Oh wow, thanks for the snippet. Okay, first step would probably be data parsing and preparation, where you extract relevant info from the hand history (actions, bet sizes, pot sizes, outcomes) and then structure it into a dataset/data frame.
The next step I would take is create features from the raw dataframe you created to capture important aspects of the players behaviours and game dynamics. Some feature examples can be:
- bet size percentage: calculate the size of the player’s bet relative to the current pot size. This can indicate aggressive betting.
- time to act: how quickly player makes decisions, revels confidence or hesitation.
- player position: encode the players position relative to the dealers button
- previous actions: encode the seq. of actions taken by the player in current hand (check, bet, fold).
Model selection would be next. There are a couple you can choose from based on what you want. For example:
Recurrent Neural Networks (RNNs) or LSTMs: these are good for sequence modelling and can capture patterns over a series of actions within hand history.
Decision Trees, Random Forests, or Gradient Boosting Models: these are great for classification tasks (such as detecting bluffing behaviour) and regression tasks (predicting bet sizes).
Once you have selected a particular model, as you know you have to train it on your prepared data. You first want to split the data, dividing it into training and validation sets. You can ask Julius to help split your dataset into these two sets. Then you would train it on the model that you have chosen. This is where you feed the engineered features you created into the model type. You should be able to ask Julius to do this as well, and it will run it effectively.
Finally, you would evaluate the performance.
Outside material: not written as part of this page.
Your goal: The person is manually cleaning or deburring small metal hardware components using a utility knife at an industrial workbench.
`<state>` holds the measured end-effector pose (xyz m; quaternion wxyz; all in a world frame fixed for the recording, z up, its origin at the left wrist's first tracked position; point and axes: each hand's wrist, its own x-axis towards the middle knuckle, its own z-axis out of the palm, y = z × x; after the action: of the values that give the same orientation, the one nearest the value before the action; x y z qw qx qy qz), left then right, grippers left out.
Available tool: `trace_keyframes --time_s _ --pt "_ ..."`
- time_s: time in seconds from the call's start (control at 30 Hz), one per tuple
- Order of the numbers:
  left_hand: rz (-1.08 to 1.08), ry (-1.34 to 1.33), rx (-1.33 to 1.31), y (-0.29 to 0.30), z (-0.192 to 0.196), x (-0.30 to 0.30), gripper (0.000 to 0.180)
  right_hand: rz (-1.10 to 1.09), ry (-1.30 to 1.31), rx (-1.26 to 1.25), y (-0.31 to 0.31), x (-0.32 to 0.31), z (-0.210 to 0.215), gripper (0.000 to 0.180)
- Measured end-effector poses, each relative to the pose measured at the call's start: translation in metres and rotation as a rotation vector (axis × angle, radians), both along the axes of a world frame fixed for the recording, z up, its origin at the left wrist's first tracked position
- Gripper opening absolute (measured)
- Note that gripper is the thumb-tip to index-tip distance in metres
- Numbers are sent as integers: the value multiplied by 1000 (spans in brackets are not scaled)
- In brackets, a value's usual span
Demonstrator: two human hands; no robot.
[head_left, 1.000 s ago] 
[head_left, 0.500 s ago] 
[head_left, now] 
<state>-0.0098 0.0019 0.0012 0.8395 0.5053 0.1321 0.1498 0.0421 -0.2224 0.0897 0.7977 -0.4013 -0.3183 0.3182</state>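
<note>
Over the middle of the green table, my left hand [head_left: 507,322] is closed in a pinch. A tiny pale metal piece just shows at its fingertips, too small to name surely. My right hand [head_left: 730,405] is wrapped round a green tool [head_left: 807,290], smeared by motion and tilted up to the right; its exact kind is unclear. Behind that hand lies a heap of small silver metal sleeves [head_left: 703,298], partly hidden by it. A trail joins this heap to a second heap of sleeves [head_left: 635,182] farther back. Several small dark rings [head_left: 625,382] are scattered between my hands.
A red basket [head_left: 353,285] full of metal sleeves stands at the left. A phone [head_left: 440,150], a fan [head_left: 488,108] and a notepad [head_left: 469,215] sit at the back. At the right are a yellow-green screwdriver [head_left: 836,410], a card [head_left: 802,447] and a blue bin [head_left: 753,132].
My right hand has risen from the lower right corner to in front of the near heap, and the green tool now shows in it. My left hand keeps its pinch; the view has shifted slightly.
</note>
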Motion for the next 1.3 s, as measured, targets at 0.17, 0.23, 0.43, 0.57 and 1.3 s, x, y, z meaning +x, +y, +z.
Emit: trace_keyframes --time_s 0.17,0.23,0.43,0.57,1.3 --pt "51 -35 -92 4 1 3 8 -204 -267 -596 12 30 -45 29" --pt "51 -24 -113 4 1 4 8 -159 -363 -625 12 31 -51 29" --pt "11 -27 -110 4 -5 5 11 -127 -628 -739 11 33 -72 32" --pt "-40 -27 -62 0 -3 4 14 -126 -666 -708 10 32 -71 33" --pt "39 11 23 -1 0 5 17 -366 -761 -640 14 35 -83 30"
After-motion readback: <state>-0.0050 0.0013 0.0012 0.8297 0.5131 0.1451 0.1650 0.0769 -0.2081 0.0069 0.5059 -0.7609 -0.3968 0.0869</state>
You can do this examining the accuracy, precision, or specific metrics that are related to poker analysis (bluff detection acc.) to assess the performance.
Below is a detailed example made in Python code:
Assuming you have parsed and structured your data into a DataFrame
`poker_data`
#Feature engineering (example features)
poker_data['bet_size_pct'] = poker_data['bet_size'] / poker_data['pot_size']
poker_data['time_to_act'] = poker_data['action_end_time'] -
poker_data['action_start_time']
#Define features and target variable
features = ['bet_size_pct', 'time_to_act', 'player_position', 'previous_action']
target = 'bluffing_label' # Example: binary label (0 or 1) indicating bluffing
behavior
#Split data into train and validation sets
from sklearn.model_selection import train_test_split
train_data, val_data = train_test_split(poker_data, test_size=0.2,
random_state=42)
#Example model training (using RandomForestClassifier as an example)
from sklearn.ensemble import RandomForestClassifier
from sklearn.metrics import accuracy_score
model = RandomForestClassifier(n_estimators=100, random_state=42)
model.fit(train_data[features], train_data[target])
#Predict on validation set
predictions = model.predict(val_data[features])
#Evaluate model performance
accuracy = accuracy_score(val_data[target], predictions)
print(f"Accuracy: {accuracy}")
#Further analyze feature importance
feature_importance = pd.Series(model.feature_importances_,
index=features)
print("Feature Importance:")
print(feature_importance)
I hope this helps clear things up a bit on how to move forward with your data.